Everyone knows this is an unrecoverable medical condition and the person is gone.
Just let them die.

This has nothing to do with someone's "pro life" attitude cause that person is being kept alive by machines.
 

deepFlaw

Member
Oct 25, 2017
19,713
Googling got me this; the legal stuff around this is... interesting? Complicated? Completely tragic?

I feel conflicted about the family’s role in all this as they’ve been put in such a painful situation, but I can’t see them/their lawyer being a resource for others to fall into this same, expensive, tragic, exploitable hole as a good thing.
 
Dec 11, 2017
2,642
This is an extreme example of an all too common phenomenon: families placing their needs over what is best for their dying/dead loved one.

There is no coming back from braindead. That's why it's "legally dead" in almost every state.
 

deepFlaw

Member
Oct 25, 2017
19,713
Regardless of how you feel about this issue, I recommend everybody read this New Yorker story on McMath:

https://www.newyorker.com/magazine/2018/02/05/what-does-it-mean-to-die
I read all of this, and appreciated that look at it and the historical information it gives.

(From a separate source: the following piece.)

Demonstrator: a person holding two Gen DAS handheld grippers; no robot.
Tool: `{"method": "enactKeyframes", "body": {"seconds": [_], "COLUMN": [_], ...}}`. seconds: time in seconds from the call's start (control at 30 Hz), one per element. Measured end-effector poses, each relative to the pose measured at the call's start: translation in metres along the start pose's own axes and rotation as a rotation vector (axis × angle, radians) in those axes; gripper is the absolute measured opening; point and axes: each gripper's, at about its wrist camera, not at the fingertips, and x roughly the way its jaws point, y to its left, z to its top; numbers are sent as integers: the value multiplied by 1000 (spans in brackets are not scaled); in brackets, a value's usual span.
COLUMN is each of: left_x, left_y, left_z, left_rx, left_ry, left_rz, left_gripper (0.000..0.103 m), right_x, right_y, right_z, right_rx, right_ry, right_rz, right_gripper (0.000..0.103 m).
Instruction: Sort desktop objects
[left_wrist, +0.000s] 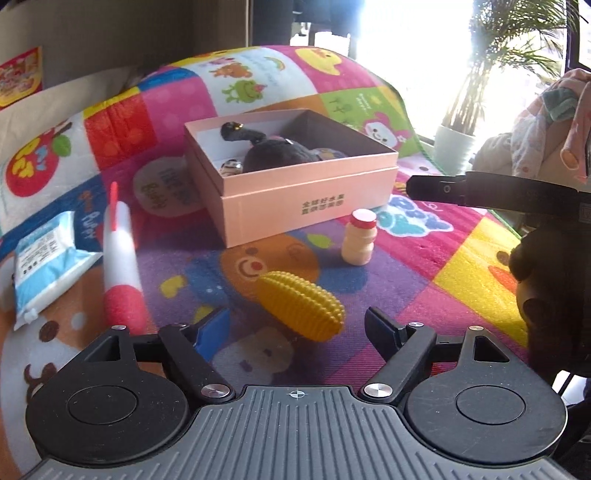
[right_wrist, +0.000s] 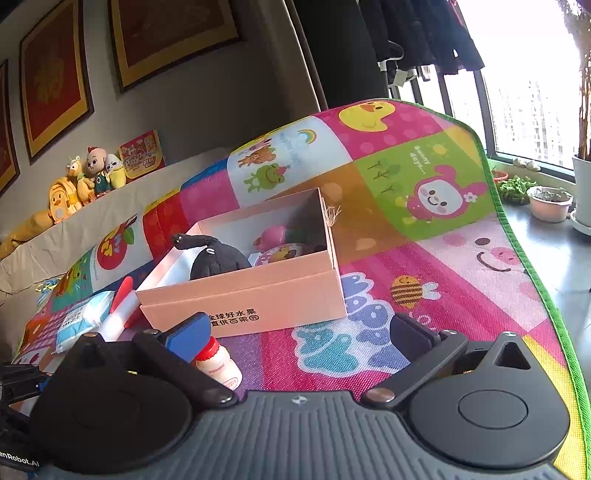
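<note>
A pink open box (left_wrist: 306, 206) stands on the colourful play mat (left_wrist: 461, 266); it holds a black plush toy (left_wrist: 273, 153) and small items. In front of it lie a yellow toy corn (left_wrist: 301, 304), a small yoghurt bottle (left_wrist: 359, 238), a white-and-red toy rocket (left_wrist: 120, 258) and a blue wipes pack (left_wrist: 48, 258). My left gripper (left_wrist: 295, 325) is open, its jaws either side of the corn's near end. My right gripper (right_wrist: 303, 332) is open and empty, hovering before the box (right_wrist: 251, 288), with the bottle (right_wrist: 218, 363) by its left finger (right_wrist: 188, 334).
The right gripper body (left_wrist: 498, 192) reaches in from the right in the left wrist view. Plush toys (right_wrist: 85, 181) sit on a ledge at the back left. Potted plants (right_wrist: 546, 203) stand on the windowsill right of the mat's green edge (right_wrist: 517, 258).
</note>
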Motion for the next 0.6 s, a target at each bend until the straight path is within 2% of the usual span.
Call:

I do feel a little weird about how it presents some information, though, and wished it dug into it a bit more- specifically, it seems to entertain the mother’s belief that Jahi’s responding to prompts for a while before it brings in that other experts had said she couldn’t even process sound. It’s not like she ignores that later when they sees Jahi herself - she talks about the family experiencing a group delusion of a sort - but it feels a bit weird to not bring that part up right away.